▸ **WHAT IS REQUIRED**: When you find the word "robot" in a line of the entries, please copy the whole line.

[Stored dataset items]

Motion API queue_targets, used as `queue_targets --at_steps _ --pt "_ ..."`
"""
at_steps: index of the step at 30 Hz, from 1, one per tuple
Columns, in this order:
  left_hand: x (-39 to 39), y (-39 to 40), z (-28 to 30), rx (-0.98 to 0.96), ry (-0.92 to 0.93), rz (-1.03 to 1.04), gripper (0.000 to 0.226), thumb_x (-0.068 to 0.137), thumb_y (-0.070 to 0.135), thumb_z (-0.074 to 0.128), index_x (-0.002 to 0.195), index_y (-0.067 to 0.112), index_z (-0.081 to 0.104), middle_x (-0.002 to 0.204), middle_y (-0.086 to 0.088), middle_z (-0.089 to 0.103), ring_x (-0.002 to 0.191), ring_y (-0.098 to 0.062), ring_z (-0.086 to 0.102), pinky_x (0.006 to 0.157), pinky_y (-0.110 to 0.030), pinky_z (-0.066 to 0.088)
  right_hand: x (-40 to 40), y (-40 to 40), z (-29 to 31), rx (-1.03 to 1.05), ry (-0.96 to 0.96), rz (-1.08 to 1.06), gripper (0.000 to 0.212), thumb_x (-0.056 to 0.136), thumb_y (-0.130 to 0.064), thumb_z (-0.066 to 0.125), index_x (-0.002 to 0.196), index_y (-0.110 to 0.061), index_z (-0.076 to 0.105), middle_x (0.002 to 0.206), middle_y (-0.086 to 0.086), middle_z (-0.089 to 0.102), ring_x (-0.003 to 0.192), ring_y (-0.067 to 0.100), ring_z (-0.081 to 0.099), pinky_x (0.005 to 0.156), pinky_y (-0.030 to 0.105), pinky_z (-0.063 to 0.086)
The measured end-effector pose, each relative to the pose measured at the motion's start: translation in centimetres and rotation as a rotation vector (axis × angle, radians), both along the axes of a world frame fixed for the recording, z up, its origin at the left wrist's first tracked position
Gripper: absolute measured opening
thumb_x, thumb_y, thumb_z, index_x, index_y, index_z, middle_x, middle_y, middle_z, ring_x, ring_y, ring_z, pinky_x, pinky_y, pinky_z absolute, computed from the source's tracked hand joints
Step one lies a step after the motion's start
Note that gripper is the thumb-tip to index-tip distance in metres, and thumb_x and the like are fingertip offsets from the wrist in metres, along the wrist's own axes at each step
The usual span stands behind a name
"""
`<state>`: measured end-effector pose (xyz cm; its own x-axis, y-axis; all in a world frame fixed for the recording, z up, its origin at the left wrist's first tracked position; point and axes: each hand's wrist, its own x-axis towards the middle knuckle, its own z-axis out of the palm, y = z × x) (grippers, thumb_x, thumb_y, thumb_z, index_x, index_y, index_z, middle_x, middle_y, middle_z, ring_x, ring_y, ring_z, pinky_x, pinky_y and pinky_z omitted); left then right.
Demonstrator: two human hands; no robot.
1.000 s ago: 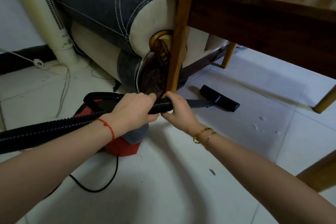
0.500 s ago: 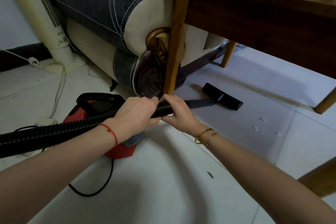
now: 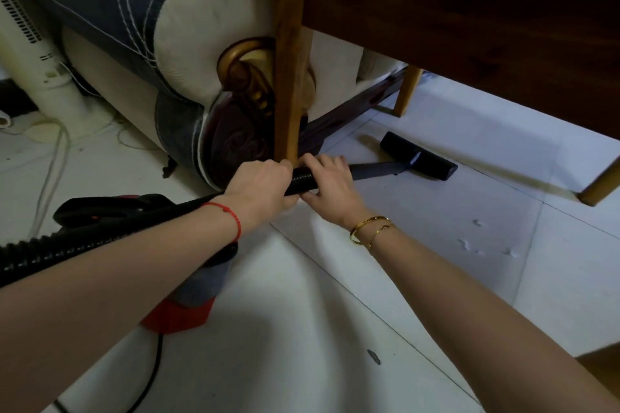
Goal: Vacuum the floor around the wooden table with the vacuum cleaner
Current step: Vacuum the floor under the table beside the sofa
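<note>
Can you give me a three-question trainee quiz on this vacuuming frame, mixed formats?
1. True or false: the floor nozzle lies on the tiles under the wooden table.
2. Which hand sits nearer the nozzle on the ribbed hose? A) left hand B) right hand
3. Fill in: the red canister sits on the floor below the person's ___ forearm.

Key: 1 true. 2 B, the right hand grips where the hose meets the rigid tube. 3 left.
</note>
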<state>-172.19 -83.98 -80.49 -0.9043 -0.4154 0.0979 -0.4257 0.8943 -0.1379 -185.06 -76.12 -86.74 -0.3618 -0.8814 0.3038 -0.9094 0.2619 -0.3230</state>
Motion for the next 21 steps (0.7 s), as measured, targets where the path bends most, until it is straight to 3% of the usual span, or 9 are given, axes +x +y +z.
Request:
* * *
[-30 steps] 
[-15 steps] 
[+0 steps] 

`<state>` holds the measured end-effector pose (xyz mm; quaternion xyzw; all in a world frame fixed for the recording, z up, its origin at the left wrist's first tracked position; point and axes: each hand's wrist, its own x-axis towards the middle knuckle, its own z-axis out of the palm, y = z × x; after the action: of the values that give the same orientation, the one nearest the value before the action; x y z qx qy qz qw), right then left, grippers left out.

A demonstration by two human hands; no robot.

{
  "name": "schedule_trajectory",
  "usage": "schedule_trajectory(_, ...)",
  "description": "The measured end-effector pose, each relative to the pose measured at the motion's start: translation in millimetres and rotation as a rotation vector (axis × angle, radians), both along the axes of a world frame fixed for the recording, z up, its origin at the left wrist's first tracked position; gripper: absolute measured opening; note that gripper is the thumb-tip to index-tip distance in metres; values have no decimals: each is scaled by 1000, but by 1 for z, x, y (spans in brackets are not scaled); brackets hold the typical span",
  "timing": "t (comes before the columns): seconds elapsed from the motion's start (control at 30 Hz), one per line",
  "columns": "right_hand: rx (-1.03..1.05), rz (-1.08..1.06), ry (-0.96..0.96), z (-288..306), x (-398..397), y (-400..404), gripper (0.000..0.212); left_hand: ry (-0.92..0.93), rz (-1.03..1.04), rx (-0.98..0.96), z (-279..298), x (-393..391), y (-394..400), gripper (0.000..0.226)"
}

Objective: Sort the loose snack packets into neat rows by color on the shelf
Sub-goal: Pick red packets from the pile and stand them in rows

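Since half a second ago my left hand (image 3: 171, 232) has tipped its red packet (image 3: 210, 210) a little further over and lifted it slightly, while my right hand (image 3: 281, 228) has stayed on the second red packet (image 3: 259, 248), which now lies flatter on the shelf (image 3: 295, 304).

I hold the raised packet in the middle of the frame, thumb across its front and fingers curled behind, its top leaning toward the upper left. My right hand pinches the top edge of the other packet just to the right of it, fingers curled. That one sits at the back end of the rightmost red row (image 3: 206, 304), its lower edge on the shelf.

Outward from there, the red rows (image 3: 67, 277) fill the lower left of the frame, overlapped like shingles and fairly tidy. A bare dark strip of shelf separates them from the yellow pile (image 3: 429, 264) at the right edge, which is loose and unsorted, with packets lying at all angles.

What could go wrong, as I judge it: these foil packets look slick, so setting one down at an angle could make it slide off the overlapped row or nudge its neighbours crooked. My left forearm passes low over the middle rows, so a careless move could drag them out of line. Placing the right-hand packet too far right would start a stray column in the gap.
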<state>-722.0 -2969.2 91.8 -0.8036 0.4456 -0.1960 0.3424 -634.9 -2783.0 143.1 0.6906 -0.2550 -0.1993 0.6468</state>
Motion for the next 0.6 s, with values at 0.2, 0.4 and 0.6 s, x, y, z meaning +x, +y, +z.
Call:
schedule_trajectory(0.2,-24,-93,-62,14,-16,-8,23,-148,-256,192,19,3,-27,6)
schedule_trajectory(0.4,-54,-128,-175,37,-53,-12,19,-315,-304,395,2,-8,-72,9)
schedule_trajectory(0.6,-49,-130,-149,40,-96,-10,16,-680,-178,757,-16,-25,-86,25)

▸ **RESPONSE TO THIS EXERCISE**:
Demonstrator: two human hands; no robot.
A demonstration by two human hands; no robot.

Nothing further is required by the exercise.